Une autre possibilité de mobilité sociale ascendante est, bien sûr, de trouver un emploi ou de gagner plus grâce à un nouvel emploi. “Les changements dans les schémas de l’emploi, au niveau des ménages, sont corrélés à la mobilité, tant dans le groupe des plus démunis que dans celui de la classe moyenne inférieure”, indique l’étude de la KU Leuven à ce sujet.
“Sans surprise, une augmentation de revenu au niveau du ménage d’au moins 5 % entraîne une forte probabilité de mobilité ascendante.” Pour six familles sur dix (de la classe moyenne inférieure) quand le nombre d’adultes actifs augmente (une famille à un seul revenu devient une famille à deux revenus, par exemple), elles s’élèvent alors socialement dans la classe moyenne. Lorsque l’inverse se produit, un quart des familles de la classe moyenne inférieure descendent dans le groupe des plus démunis.
Malheureusement, pour la classe moyenne inférieure, le “piège de la promotion” est souvent en embuscade…
Encadré 2 : Obtenir une promotion mais gagner à peine plus
Une personne de la classe moyenne inférieure, qui travaille mais qui souhaite gagner plus, se heurte à un obstacle, souvent passé sous silence en Belgique : le piège de la promotion. Un meilleur emploi signifie un salaire brut plus élevé, mais le salaire net ne suit pas toujours. Ainsi, un célibataire, qui gagne aujourd’hui 2 000 euros bruts par mois, verra à peine 20,55 % d’une augmentation de salaire entrer dans son portefeuille. Ceux qui gagnent 3 000 euros bruts conservent 39 % d’une augmentation. C’est aussi peu, mais déjà plus que pour les bas salaires.
En effet, tous les types d’avantages fiscaux, accordés aux bas salaires, tels que la prime fédérale au travailet la réduction d’impôt pour les parents isolés, disparaissent très rapidement dès que l’on gagne plus. Dans ses propositions pour une grande réforme fiscale, le ministre des Finances Vincent Van Peteghem (CD&V) veut faire quelque chose à ce sujet. Cela se ferait en augmentant l’abattement fiscal (la partie du revenu sur laquelle on ne paie pas d’impôt), en abaissant les taux d’imposition, en réformant les tranches d’imposition et en élargissant la prime au travail. Ce dernier avantage fiscal est réduit plus lentement au fur et à mesure que le revenu augmente. M. Van Peteghem envisage d’étendre la prime de travail au salaire médian de 3.522 euros brut par mois.

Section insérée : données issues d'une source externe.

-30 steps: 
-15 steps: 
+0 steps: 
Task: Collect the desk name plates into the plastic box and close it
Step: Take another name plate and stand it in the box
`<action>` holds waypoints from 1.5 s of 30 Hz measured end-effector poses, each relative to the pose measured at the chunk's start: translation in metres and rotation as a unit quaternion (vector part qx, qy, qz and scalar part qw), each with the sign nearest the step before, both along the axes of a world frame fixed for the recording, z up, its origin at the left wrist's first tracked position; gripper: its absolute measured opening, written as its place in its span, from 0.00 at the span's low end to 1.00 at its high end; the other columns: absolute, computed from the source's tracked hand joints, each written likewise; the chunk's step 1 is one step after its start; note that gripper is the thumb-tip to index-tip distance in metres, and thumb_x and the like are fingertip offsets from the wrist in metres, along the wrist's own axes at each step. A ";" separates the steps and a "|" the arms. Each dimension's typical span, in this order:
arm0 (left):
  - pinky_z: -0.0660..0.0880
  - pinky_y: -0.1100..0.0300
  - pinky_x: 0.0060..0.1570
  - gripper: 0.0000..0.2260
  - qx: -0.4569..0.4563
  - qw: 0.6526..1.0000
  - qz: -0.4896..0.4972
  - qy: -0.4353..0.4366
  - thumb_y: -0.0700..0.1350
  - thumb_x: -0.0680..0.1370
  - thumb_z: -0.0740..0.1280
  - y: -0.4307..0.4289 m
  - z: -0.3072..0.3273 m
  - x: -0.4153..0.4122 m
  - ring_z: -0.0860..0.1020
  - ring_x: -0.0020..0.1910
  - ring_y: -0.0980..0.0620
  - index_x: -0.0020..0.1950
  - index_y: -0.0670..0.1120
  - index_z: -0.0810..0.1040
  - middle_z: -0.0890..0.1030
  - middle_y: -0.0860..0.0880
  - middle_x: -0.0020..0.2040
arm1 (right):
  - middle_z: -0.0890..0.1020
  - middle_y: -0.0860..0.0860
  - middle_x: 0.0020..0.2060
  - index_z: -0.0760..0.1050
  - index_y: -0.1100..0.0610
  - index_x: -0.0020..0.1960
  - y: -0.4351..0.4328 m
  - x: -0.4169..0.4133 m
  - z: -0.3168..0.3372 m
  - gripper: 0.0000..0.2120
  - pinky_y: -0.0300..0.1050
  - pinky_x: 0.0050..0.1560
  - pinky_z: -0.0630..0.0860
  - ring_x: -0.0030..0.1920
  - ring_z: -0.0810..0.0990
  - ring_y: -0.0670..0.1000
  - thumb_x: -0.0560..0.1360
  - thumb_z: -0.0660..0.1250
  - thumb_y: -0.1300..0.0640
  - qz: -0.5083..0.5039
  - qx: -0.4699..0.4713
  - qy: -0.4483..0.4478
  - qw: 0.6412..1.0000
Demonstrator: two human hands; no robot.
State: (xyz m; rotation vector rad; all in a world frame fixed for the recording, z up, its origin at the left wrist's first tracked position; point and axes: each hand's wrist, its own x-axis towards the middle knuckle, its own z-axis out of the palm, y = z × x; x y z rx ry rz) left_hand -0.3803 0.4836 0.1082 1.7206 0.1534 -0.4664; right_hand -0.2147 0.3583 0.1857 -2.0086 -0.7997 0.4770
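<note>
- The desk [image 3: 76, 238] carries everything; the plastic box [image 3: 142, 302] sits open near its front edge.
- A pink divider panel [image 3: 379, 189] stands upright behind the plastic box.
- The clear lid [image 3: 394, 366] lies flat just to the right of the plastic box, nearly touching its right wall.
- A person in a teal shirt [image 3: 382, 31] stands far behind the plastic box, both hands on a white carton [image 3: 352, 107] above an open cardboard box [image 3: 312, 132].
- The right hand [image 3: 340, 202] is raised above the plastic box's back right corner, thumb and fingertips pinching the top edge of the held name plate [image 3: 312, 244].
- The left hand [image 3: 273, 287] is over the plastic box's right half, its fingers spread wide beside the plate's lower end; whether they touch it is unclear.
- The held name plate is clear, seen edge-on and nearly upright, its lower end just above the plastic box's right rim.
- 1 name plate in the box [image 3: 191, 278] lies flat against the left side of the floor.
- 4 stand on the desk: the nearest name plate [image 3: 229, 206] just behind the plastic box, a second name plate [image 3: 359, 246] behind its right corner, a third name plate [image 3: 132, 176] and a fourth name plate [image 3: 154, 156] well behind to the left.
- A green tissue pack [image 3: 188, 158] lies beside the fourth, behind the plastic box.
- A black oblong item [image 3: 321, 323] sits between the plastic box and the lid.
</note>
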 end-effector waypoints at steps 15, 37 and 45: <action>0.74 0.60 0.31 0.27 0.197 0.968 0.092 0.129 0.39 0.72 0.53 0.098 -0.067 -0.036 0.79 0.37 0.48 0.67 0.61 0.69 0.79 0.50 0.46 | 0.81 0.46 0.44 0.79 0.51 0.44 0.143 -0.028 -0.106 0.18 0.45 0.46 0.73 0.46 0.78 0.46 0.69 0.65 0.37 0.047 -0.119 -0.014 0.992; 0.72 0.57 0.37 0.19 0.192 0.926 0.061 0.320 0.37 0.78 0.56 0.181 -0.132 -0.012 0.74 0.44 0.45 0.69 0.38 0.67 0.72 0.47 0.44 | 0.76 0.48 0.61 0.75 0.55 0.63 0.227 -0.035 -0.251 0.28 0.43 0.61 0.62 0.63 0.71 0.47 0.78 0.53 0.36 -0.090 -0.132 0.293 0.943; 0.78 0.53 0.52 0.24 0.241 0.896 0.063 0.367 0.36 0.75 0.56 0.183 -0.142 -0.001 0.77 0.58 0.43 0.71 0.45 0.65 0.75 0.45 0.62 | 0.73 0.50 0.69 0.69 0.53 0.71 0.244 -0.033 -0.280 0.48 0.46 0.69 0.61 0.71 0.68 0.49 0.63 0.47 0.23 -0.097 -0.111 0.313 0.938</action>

“Restera à voir si cette crise complique la mobilité sociale ou pas”, déclare M. Van Lancker. “Mais si nous ne parvenons pas à protéger la classe moyenne inférieure de la précarité, cela aura également un impact sur la mobilité sociale : les gens vont s’enfoncer davantage. Et les plus précarisés auront du mal à s’en sortir… Ce qui signifiera à terme plus de redistribution et donc plus de dépenses sociales.”
Entre 1 450 et 1 950 euros, c’est le revenu net disponible des ménages de la classe moyenne inférieure.
52 % des personnes de la classe moyenne inférieure ont un emploi. Il y a 30 ans, ce chiffre était de 37 %.